Tuesday, April 04, 2006

South Florida police expose personal information of reporter who criticized them

A hidden-camera investigation earlier this year that showed South Florida police departments engaging in aggressive tactics to prevent people from filing complaints against police officers has resulted in retaliation by the grossly misnamed Broward County Police Benevolent Association. WFOR CBS-4 investigative reporter Mike Kirsch's personal information--his address, birthdate, and driver's license number--was posted by Broward County PBA president Dick Brickman on the police union's website as a "BOLO"--"be on the lookout." Also posted was information about Gregory Slate of The Police Complaint Center, which assisted with Kirsch's report. Alan Rosenthal, attorney for CBS-4, demanded that the union remove the "BOLO" as a violation of laws prohibiting disclosure of "personal identifying information contained in motor vehicle records." (Via Declan McCullagh's Politech mailing list.)

Kirsch's address and date of birth was apparently removed from the BCPBA website on March 17, but Slate's address, cell phone, and date of birth are still there.

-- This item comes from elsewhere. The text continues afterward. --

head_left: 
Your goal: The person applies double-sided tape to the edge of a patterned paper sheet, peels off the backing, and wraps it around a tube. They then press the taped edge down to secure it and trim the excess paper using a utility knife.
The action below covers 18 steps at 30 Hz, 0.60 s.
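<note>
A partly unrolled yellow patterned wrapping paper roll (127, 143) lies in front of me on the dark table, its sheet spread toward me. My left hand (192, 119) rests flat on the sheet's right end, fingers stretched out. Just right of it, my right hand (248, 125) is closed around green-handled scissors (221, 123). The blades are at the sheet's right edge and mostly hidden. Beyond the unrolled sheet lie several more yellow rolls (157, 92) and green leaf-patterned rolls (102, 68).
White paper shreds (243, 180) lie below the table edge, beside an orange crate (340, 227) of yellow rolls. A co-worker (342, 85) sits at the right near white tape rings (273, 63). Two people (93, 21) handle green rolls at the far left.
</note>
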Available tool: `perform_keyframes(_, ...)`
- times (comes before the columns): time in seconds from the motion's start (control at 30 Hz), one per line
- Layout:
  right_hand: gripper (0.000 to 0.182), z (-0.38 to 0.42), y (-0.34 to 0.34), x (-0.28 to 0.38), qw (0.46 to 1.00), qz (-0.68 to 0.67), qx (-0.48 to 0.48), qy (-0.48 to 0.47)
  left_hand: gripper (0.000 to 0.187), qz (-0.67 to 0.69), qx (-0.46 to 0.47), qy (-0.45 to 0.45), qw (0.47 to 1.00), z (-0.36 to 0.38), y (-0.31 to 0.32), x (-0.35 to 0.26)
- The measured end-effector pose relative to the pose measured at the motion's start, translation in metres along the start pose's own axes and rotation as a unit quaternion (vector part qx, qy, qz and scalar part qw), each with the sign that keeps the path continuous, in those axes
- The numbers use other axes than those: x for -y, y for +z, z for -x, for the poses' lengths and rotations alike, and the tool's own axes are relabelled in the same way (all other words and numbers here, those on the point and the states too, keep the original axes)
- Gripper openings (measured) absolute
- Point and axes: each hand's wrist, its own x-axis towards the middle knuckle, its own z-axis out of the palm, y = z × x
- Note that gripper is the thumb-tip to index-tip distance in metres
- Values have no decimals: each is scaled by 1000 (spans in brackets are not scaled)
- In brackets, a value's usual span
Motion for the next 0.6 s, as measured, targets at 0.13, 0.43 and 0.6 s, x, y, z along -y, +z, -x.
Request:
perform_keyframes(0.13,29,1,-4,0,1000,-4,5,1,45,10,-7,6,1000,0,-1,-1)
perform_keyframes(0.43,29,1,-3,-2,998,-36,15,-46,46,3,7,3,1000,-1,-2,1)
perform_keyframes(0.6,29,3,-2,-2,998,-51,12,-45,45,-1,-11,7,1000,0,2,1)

The "BOLO" focuses not on the complaint report investigation, but a related racial profiling investigation, where either a white man (Kirsch or Slate) or a black man (identified on the "BOLO" as Dorian Gibson, age 21) would be driving a red Mustang convertible (its information is also given in the document). In the investigation results, the white driver was never pulled over but the black driver was. According the BCPBA description, the white driver would first drive around, then the black driver in the same car. For a proper study, they should reverse the ordering so that the issue isn't that the police first see one driver, then a completely different driver for the same car, which could produce an inference of a stolen vehicle regardless of the race of the respective drivers.